Х Antihypertensive drugs (ACE inhibitors and angiotensin II antagonists) and diuretics: NSAIDs can reduce the effectiveness of drugs in these groups. Diuretics and ACE inhibitors can increase the nephrotoxicity of NSAIDs.
Х Glucocorticosteroids: increased risk of gastrointestinal ulcers and gastrointestinal bleeding.
Х Antiplatelet agents and selective serotonin reuptake inhibitors: increased risk of gastrointestinal bleeding.
Х Cardiac glycosides: Concomitant administration of NSAIDs and cardiac glycosides can lead to worsening heart failure, decreased glomerular filtration rate, and increased plasma levels of cardiac glycosides.
Х Lithium preparations: there is evidence of the likelihood of an increase in the concentration of lithium in the blood plasma with the use of NSAIDs.
Х Methotrexate: there is evidence of the likelihood of an increase in the concentration of methotrexate in blood plasma with the use of NSAIDs.
Х Cyclosporine: increased risk of nephrotoxicity with concomitant administration of NSAIDs and cyclosporine.
Х Mifepristone: NSAIDs should be started no earlier than 8-12 days after taking mifepristone, as NSAIDs can reduce the effectiveness of mifepristone.
Х Tacrolimus: concomitant administration of NSAIDs and tacrolimus may increase the risk of nephrotoxicity.
Х Zidovudine: Concomitant use of NSAIDs and zidovudine may increase hematotoxicity.
There is evidence of an increased risk of hemarthrosis and hematomas in HIV-positive patients with hemophilia who received co-treatment with zidovudine and ibuprofen.
Х Quinolone antibiotics: in patients receiving concomitant treatment with NSAIDs and quinolone antibiotics, there may be an increased risk of seizures.

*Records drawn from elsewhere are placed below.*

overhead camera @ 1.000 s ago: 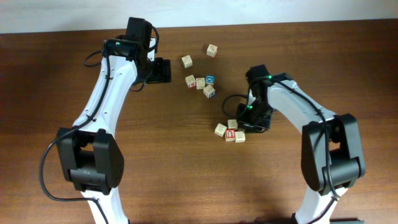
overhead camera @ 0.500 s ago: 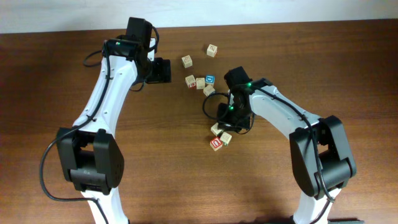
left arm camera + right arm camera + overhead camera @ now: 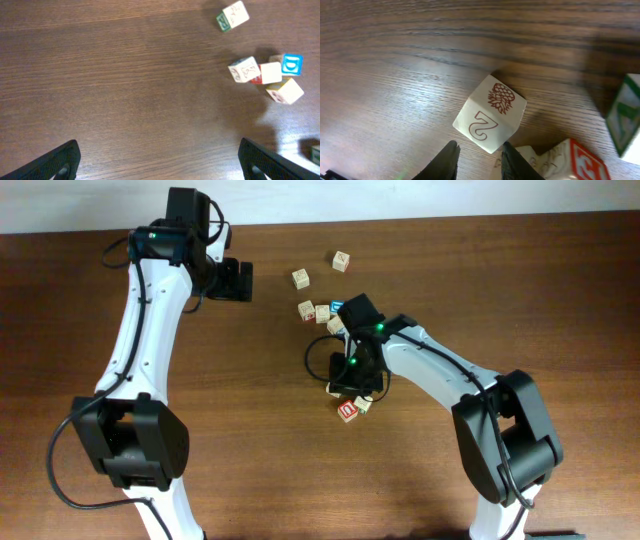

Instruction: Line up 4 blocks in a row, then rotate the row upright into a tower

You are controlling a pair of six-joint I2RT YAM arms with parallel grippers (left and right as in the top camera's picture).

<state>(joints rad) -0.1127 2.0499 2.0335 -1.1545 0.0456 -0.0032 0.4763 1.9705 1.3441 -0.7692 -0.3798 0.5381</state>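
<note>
Right wrist view: the right claw [image 3: 481, 162] hangs low over the table [image 3: 390, 55]. Its fingers [image 3: 446, 161] stand a narrow gap apart, and the near corner of the 2 cube [image 3: 490, 112] pokes at that gap. Whether they nip the corner or only touch it, I cannot tell. Just beside the claw lies a pale cube [image 3: 540, 156], touching the red cube [image 3: 581, 161]. The green cube [image 3: 624, 117] stands near, at the frame's edge.

The step in hand looks like turning the 2 cube on its spot. The gap seems narrower than the cube, and the cube meets it corner-on, so a clean grip probably needs wider jaws squared to 2 opposite faces. A centred descent, a light pinch and a twist about the vertical should follow. The pale cube is close enough to be dragged along, so the sweep should stay tight.

A cube has equal edges, so there is no long axis; only the heading of its printed faces matters. It sits diagonal to the claw, 1 corner toward the fingers. The 2 face lies nearer the claw and the pineapple face farther off.

Overhead, this cluster sits mid-table, with other cubes [image 3: 300, 278] and the blue cube [image 3: 340, 305] farther back. The left claw [image 3: 157, 150] is spread wide and empty, well apart from them all.
</note>
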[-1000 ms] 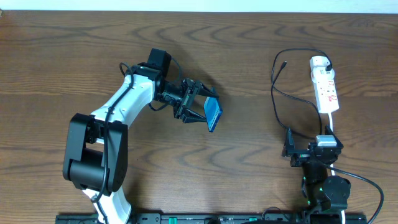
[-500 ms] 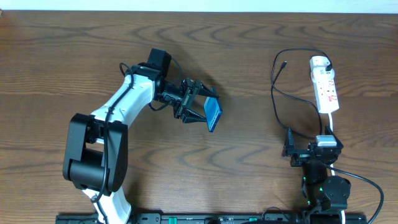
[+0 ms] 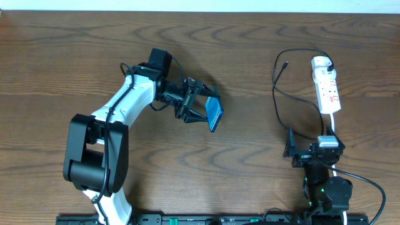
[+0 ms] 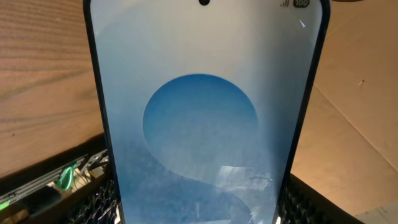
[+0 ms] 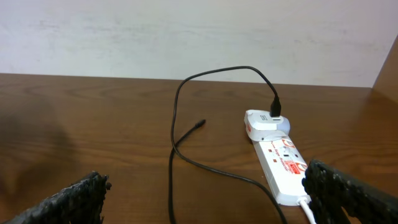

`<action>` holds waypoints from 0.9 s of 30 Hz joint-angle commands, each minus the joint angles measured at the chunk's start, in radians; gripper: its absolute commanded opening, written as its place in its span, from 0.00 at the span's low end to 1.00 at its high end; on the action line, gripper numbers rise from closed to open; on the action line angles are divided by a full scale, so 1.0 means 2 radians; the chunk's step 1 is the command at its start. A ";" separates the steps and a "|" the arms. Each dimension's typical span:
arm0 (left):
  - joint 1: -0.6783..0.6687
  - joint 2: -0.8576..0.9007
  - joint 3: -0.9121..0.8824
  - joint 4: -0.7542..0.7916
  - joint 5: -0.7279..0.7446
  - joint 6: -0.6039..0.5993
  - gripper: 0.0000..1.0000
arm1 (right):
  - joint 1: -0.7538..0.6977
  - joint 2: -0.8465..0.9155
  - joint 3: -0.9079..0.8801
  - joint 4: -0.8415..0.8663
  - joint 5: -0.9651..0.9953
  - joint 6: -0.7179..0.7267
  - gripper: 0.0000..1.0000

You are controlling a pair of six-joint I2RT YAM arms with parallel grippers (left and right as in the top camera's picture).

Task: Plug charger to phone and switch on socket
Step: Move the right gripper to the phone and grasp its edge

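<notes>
My left gripper is shut on the phone, holding it tilted above the table's middle. In the left wrist view the phone's lit blue screen fills the frame between my fingers. The white socket strip lies at the far right, also in the right wrist view. The charger's black cable loops left of it, its plug head in the strip's far end and its free tip on the table, also in the right wrist view. My right gripper is open, near the strip's near end.
The socket's white cord runs toward my right arm's base. A pale wall stands behind the table's far edge. My left arm reaches from the front left across the wooden table.
</notes>
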 commanded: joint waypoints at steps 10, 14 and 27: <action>0.000 -0.012 0.003 0.015 0.020 0.002 0.66 | -0.001 -0.003 -0.002 0.000 -0.008 0.024 0.99; 0.000 -0.012 0.003 0.022 0.020 0.001 0.66 | -0.001 -0.003 -0.002 0.000 -0.019 0.145 0.99; 0.014 -0.012 0.003 0.072 0.020 0.001 0.66 | -0.001 -0.003 -0.002 0.008 0.008 0.488 0.99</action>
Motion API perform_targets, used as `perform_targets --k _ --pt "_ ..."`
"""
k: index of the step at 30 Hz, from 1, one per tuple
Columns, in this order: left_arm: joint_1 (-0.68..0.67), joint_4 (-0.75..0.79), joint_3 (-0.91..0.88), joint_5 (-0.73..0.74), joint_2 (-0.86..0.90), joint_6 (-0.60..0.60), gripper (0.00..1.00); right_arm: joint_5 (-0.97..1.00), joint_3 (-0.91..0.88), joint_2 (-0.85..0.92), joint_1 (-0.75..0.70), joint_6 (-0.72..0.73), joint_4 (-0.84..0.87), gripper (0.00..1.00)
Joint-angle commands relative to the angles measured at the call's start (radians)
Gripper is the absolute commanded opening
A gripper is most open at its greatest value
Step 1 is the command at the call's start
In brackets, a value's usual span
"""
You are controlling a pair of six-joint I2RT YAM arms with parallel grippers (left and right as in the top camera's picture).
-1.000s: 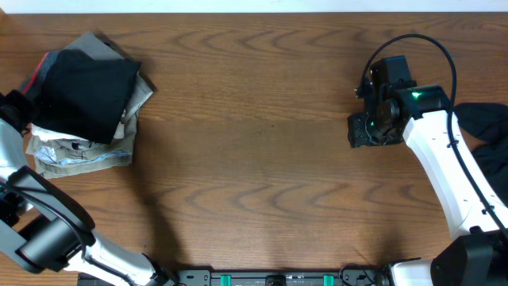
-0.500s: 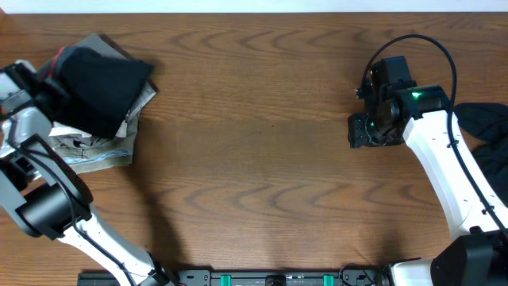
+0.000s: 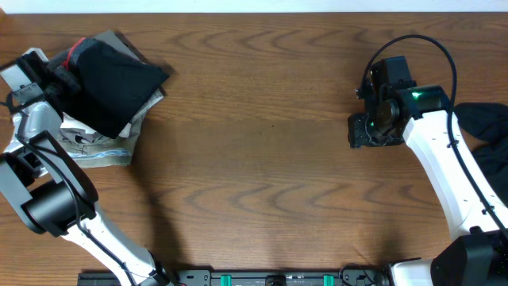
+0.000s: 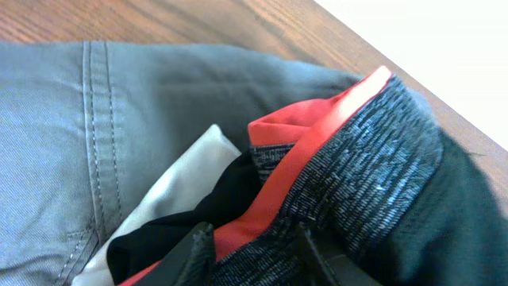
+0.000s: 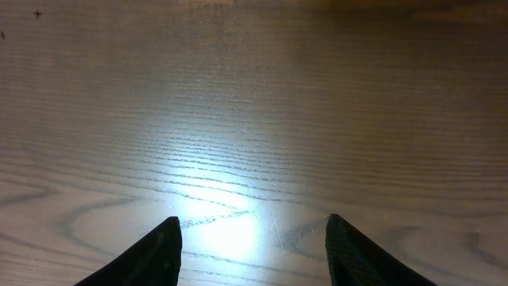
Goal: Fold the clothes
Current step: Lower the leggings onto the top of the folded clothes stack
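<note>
Folded black trousers (image 3: 111, 83) lie on top of a pile of clothes at the table's far left. Their grey waistband (image 4: 357, 167), edged coral red, fills the left wrist view. My left gripper (image 3: 63, 70) is at the left end of the pile. Its two fingertips (image 4: 198, 238) straddle the waistband, and the fabric touches both, so my left gripper (image 4: 252, 234) is shut on it. My right gripper (image 3: 367, 131) hovers over bare wood at the right. It (image 5: 252, 226) is open with nothing between its fingers.
Under the trousers lie a grey garment (image 4: 95, 119) and a pale printed one (image 3: 87, 143). Another black garment (image 3: 486, 123) lies at the right edge, behind the right arm. The table's back edge runs close behind the pile.
My left gripper has risen into view and moved toward the back right, carrying the trousers' waistband end. The pile's top has shifted to the right. The right arm has not moved.
</note>
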Motion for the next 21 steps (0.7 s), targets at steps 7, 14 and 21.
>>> perform_targets --k 7,14,21 --pt "-0.018 -0.012 0.010 0.180 -0.220 -0.003 0.43 -0.003 0.002 -0.017 -0.003 0.014 0.008 0.57" --pt "-0.045 -0.222 0.008 0.185 -0.212 -0.036 0.45 -0.004 0.002 -0.017 -0.003 0.014 0.018 0.58" --pt "-0.083 -0.202 -0.006 0.185 -0.087 -0.036 0.47 -0.004 0.002 -0.017 -0.003 0.015 0.019 0.58"
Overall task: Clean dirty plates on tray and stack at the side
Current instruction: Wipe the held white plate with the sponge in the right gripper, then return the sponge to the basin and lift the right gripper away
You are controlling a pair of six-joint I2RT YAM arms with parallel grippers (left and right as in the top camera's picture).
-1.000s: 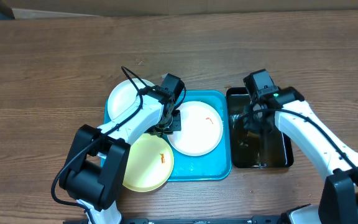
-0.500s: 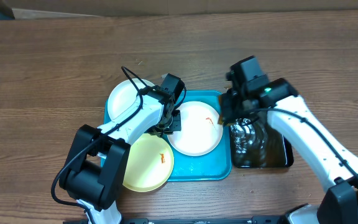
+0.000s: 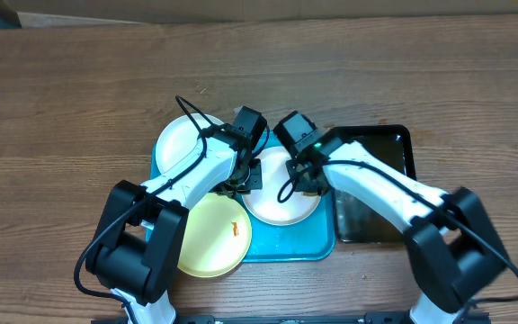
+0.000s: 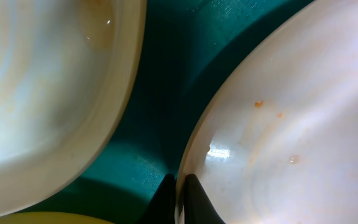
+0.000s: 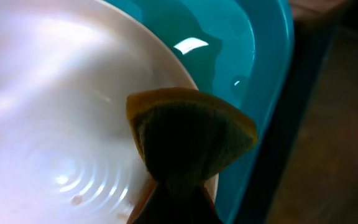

Х Cefamandol, cefoperazone, cefotetan, valproic acid, plikamycin: an increase in the incidence of hypoprothrombinemia.
Х Medicines that block tubular secretion: a decrease in excretion and an increase in the plasma concentration of ibuprofen.
Х Inducers of microsomal oxidation (phenytoin, ethanol, barbiturates, rifampicin, phenylbutazone, tricyclic antidepressants): increased production of hydroxylated active metabolites, increased risk of severe intoxication.
Х Inhibitors of microsomal oxidation: reducing the risk of hepatotoxic effects.
Х Oral hypoglycemic drugs and insulin, sulfonylurea derivatives: increased effect.
Х Antacids and cholestyramine: decreased absorption.
Х Caffeine: enhances the analgesic effect.